Dismórficos, según mi amigo
IMANOL ZUBERO
Mi amigo es de los que siempre ha creído a pies juntillas en las virtudes del pluralismo. Cuando mejor hemos vivido en este país, suele decir, es cuando nacionalistas y no nacionalistas eran capaces de llegar a acuerdos para gobernar en ayuntamientos, diputaciones y Gobierno vasco. Por eso no entiende que la actual realidad de gobiernos no nacionalistas en Álava y la posibilidad de un futuro gobierno sin nacionalistas en Euskadi sea recibida con tanto alborozo. Si el estrechamiento del espacio político es malo, lo será siempre, también cuando las fuerzas políticas que quedan fuera son las nacionalistas. ¿O es que las hegemonías políticas eran malas no por ser hegemonías, sino por ser nacionalistas? Mi amigo dice que a este paso vamos a tener que acabar dudando de aquel publicitado lema del "vascos sí, ETA no". ¿A qué vascos se referían? ¿hay vascos buenos y vascos malos?, ¿quién era el vasco al que se decía sí? Y empieza a ponerse nervioso.
Mi amigo siempre ha creído que resulta peligroso que todo el peso se cargue sobre uno sólo de los costados del barco, da lo mismo que sea el de babor o el de estribor. Que lo del ying y el yang taoísta no deja de ser una intuición que conviene tener presente, pues nos recuerda la existencia de equilibrios no siempre bien conocidos, pero fundamentales para el buen desarrollo de las cosas. Mi amigo está preocupado, pues dice que los desvaríos de los constitucionalistas más conspicuos (cruzados inflamados por el espíritu de Ermua) están haciéndole añorar lo que de bueno ha tenido y tiene el nacionalismo vasco democrático, algo de lo que se creía definitivamente a salvo a fuerza de sufrir los desvaríos políticos de los nacionalistas más conspicuos (hamlets agobiados por la duda del ser o no ser para decidir).
Como podrán comprobar, mi amigo es un inútil para la política. Es uno de esos tipos en los que probablemente pensaba Georges Brassens cuando compuso La mauvaise réputation; ya saben, esa canción que Paco Ibáñez dio a conocer en castellano y cuyo estribillo decía así: "En mi pueblo, sin pretensión, tengo mala reputación; haga lo que haga es igual, todos lo consideran mal". Y es que mi amigo es de los que dicen cosas como esta: ahora que han ganado los míos, yo ya no sé si soy de los nuestros. En el fondo es un segurola: suele decir que las sociedades son como globos, que si aprietas mucho por un lado crece el otro, sí, pero que si aprietas mucho el globo acaba explotando.
Hace un mes podíamos leer en este diario una noticia sorprendente. El comité de ética de un hospital público escocés estaba investigando dos operaciones realizadas por uno de sus médicos a dos pacientes aquejados de una obsesión psíquica denominada dismorfia corporal.
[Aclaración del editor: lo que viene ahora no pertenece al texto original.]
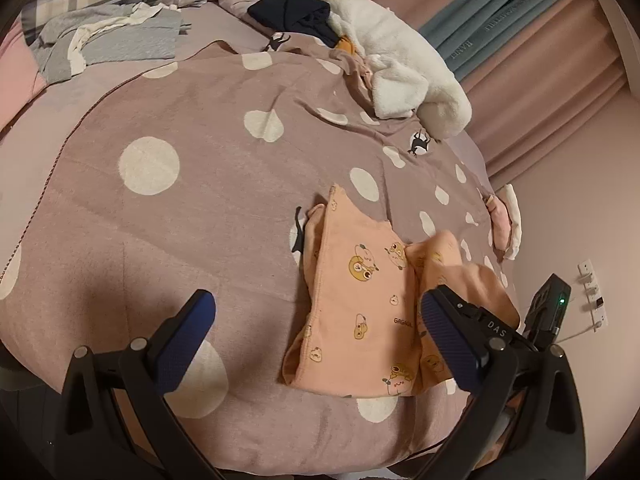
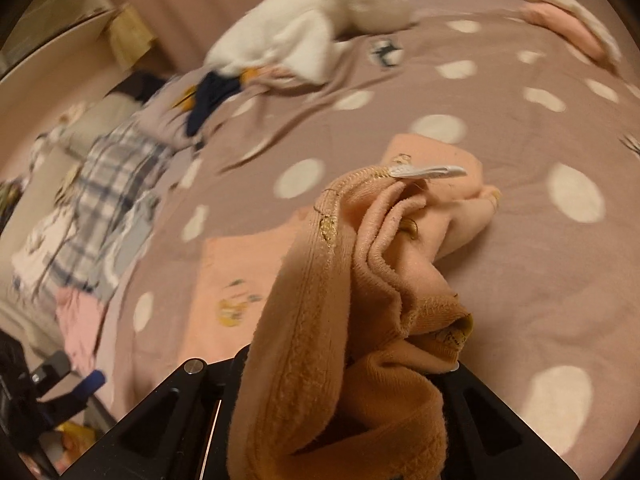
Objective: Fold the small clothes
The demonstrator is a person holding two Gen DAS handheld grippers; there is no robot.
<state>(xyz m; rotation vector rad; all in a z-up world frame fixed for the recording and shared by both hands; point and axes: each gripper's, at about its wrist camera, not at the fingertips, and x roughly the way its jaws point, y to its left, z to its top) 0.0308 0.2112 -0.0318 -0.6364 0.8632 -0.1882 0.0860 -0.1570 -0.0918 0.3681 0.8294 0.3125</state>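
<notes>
Left wrist view shows the left gripper [image 1: 316, 316] spread wide above the blanket [image 1: 168, 240], its blue pads [image 1: 188, 332] well apart and holding nothing. Peach pants [image 1: 360, 312] lie on the blanket toward its right edge, partly folded, one straight hem running along their left side. Their right part lifts off the blanket and rises toward the right gripper, whose black body [image 1: 548, 308] shows just past the blanket's right edge. Wide bare blanket lies to the left of the pants. A white plush [image 1: 400, 64] and a dark garment [image 1: 300, 12] sit near the blanket's far edge, grey clothes [image 1: 108, 40] near its far left corner.

In the right wrist view the right gripper [image 2: 340, 380] pinches a bunched fold of the pants [image 2: 320, 300]; its fingertips are hidden under the cloth. A ribbed hem and a white tag [image 2: 432, 171] stand up from the bunch. The rest of the pants lies flat on the blanket [image 2: 500, 280] beyond.
</notes>
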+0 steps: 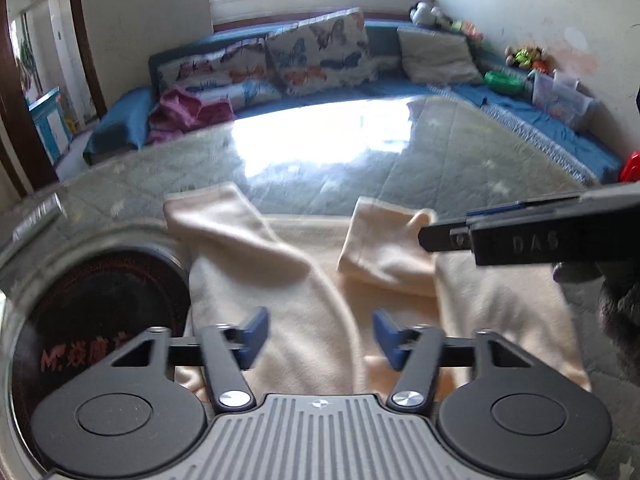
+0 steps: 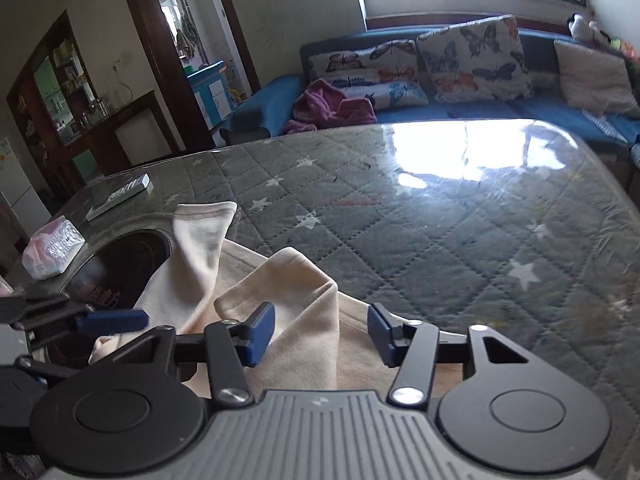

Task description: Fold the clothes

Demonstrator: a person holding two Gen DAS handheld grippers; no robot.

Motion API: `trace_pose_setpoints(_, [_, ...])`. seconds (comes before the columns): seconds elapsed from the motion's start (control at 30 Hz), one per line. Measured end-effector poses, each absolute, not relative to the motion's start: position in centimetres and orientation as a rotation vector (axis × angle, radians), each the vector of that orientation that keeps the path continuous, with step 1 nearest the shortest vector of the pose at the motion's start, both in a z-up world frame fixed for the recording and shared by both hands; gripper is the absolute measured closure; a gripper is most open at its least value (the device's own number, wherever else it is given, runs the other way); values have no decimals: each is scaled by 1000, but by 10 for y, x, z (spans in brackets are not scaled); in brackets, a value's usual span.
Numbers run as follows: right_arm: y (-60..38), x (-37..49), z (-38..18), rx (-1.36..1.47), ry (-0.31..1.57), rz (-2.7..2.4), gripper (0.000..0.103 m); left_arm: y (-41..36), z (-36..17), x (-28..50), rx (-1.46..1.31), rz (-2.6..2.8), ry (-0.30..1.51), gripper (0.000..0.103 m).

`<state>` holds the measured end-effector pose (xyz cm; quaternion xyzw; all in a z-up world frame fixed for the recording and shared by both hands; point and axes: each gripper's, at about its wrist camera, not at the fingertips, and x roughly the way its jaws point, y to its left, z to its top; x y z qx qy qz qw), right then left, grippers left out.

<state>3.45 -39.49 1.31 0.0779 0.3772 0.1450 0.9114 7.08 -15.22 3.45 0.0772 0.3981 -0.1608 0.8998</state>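
Observation:
A cream garment (image 1: 304,292) lies on the table with both sleeves folded in over the body; it also shows in the right wrist view (image 2: 296,304). My left gripper (image 1: 320,338) is open and empty, hovering over the garment's near part. My right gripper (image 2: 321,334) is open, with the right sleeve's raised fold (image 2: 304,280) between its blue pads, not clamped. The right gripper also shows in the left wrist view (image 1: 520,236), entering from the right beside that sleeve. The left gripper's finger (image 2: 112,320) shows at the left of the right wrist view.
The table (image 2: 440,216) has a grey quilted star-pattern cover under glass. A round dark cooktop (image 1: 92,320) is set in it at the left. A remote (image 2: 120,196) and a tissue pack (image 2: 52,252) lie far left. A blue sofa (image 1: 360,92) with cushions stands behind.

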Motion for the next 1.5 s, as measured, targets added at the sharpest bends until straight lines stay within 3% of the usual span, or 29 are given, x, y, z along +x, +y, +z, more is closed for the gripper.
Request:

Esta extraña enfermedad provoca una percepción distorsionada de la propia imagen, haciendo creer a los afectados que sufren severas deformidades físicas que les impiden llevar una vida normal. Hasta tal punto es así que algunos de ellos caen en la depresión e incluso manifiestan tendencias suicidas. En el caso que nos ocupa, el referido médico decidió amputar a ambos pacientes sendas piernas sanas, pero que ellos percibían monstruosamente anormales, al considerar que esta era la manera de evitar su suicidio.
He recordado esta historia después de hablar con mi amigo y de escuchar sus preocupaciones. ¿Está la sociedad vasca afectada de dismorfia? Todo indica que siempre hemos percibido una de nuestras piernas como una excrecencia monstruosa. Para unos es la pierna nacionalista, siempre presta para saltar del paso al trote, dispuesta a acelerar la marcha. Para otros es la pierna estatutista, aquella que nos sostiene y nos permite mantener el equilibrio sobre el terreno más resbaladizo. La tentación puede ser buscar un cirujano que nos solucione el problema.
Pero que nadie se equivoque: nuestro suicidio sería cortarnos una de las piernas. Sea cual sea.